▶ **Input data**:
-----

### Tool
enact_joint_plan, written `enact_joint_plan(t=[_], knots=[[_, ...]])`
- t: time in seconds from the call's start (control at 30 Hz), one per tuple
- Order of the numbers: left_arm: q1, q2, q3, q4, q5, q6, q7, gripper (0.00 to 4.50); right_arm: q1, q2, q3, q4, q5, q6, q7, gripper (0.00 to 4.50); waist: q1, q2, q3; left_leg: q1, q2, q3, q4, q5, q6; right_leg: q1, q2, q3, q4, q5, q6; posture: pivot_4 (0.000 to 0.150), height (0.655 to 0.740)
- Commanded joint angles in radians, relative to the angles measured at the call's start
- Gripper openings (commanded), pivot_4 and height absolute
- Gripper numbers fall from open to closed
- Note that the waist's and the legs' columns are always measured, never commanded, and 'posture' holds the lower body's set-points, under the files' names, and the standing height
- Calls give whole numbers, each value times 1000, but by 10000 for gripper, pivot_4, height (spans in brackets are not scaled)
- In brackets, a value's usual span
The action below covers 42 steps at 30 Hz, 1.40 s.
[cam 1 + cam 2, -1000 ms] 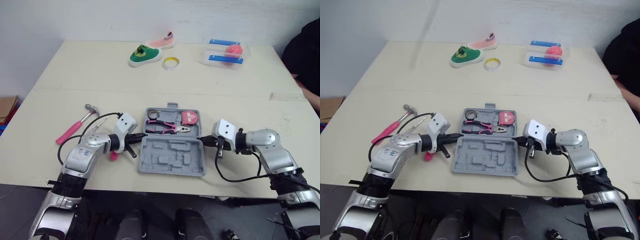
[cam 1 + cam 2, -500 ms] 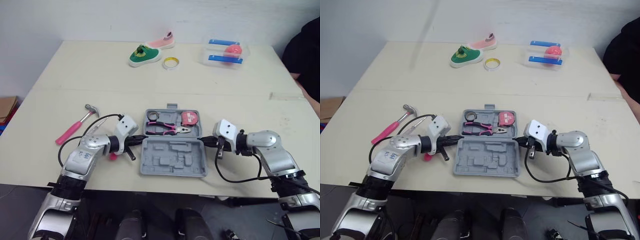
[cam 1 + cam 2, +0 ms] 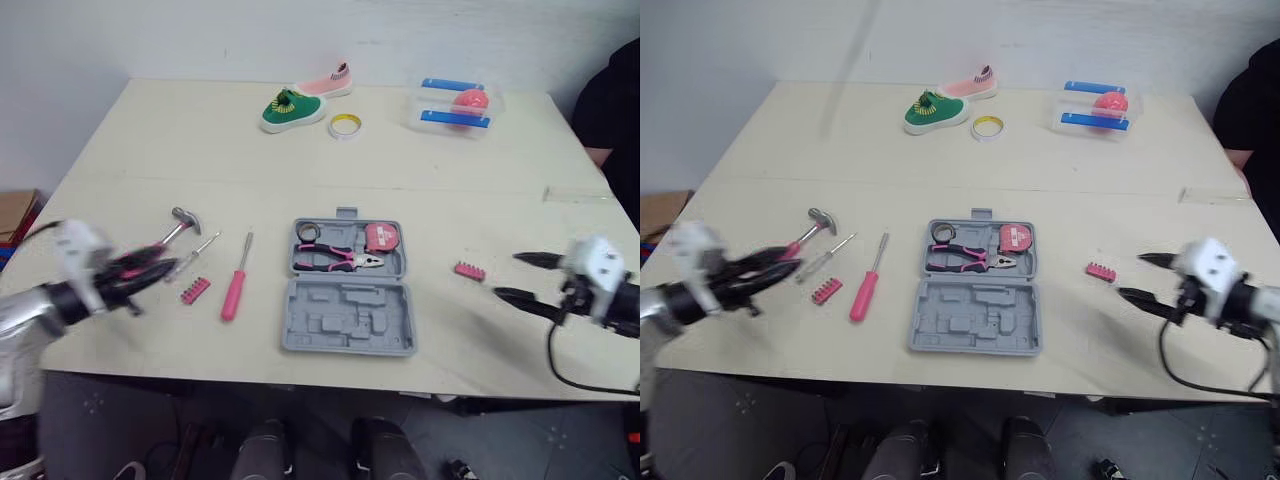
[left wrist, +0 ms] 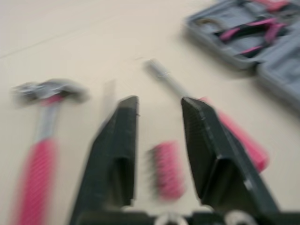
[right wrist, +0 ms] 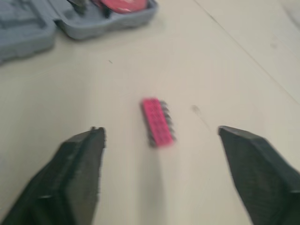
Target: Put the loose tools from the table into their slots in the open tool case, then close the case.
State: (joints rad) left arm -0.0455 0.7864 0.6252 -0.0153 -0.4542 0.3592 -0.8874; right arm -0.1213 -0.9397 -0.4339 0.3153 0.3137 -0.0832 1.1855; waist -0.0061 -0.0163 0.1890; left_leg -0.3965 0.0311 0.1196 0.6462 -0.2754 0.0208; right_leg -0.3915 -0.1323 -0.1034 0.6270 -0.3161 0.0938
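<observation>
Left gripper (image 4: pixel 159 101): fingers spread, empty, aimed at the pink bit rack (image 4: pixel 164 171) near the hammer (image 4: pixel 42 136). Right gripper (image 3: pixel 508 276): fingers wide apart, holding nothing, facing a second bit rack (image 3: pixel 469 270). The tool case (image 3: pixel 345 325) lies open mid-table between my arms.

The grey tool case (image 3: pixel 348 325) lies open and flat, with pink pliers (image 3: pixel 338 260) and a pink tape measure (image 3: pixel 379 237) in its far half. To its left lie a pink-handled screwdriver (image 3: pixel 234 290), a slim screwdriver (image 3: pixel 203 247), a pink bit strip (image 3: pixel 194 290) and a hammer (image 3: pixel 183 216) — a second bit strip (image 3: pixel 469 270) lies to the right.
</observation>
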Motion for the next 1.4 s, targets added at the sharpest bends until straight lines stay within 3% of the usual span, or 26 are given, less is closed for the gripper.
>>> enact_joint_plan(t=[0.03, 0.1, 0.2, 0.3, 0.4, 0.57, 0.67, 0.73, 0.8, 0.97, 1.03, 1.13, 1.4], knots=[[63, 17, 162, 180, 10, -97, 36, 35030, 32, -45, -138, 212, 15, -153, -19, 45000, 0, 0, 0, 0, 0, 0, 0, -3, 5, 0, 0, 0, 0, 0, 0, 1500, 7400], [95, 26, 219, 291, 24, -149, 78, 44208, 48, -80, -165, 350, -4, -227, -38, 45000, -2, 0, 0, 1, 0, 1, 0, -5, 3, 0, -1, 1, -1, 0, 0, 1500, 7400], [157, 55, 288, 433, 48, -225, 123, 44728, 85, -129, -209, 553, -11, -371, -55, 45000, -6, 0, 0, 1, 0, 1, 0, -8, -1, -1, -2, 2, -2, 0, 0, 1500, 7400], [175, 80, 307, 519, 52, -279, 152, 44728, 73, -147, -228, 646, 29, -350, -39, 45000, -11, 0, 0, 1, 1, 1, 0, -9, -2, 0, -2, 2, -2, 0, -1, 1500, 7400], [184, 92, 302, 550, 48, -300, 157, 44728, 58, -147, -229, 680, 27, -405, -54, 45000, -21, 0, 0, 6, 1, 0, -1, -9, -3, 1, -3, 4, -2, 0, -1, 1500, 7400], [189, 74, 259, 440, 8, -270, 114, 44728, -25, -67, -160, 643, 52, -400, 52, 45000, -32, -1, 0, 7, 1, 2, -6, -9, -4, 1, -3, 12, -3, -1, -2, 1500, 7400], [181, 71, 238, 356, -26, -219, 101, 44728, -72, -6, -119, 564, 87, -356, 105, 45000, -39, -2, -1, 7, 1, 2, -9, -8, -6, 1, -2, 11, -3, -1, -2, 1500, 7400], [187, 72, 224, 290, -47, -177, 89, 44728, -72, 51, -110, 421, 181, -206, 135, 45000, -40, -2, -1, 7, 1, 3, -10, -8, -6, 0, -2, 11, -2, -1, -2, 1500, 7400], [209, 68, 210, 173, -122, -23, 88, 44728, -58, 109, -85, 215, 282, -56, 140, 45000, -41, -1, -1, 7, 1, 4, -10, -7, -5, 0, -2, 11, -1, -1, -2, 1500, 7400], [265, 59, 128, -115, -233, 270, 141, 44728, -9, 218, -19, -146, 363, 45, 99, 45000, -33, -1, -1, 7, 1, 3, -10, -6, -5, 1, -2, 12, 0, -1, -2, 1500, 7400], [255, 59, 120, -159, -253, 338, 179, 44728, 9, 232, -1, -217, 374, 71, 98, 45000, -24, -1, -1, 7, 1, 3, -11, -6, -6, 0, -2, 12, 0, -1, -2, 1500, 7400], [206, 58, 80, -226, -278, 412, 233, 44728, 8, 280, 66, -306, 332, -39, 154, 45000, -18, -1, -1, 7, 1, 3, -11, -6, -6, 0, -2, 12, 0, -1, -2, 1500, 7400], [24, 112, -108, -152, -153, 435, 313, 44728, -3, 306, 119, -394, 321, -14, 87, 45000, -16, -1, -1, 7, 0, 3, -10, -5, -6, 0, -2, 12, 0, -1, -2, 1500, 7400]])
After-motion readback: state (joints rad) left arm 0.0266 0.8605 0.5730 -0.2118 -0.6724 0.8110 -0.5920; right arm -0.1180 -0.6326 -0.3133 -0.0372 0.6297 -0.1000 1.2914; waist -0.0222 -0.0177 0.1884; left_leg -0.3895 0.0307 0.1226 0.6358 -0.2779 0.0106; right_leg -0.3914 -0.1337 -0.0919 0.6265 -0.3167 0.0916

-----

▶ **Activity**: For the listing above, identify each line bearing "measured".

▶ **Exercise solution**:
- Commanded joint angles in radians, relative to the angles measured at the call's start
- Note that the waist's and the legs' columns are always measured, never commanded, and 'posture' holds the lower body's set-points, under the files' names, and the standing height

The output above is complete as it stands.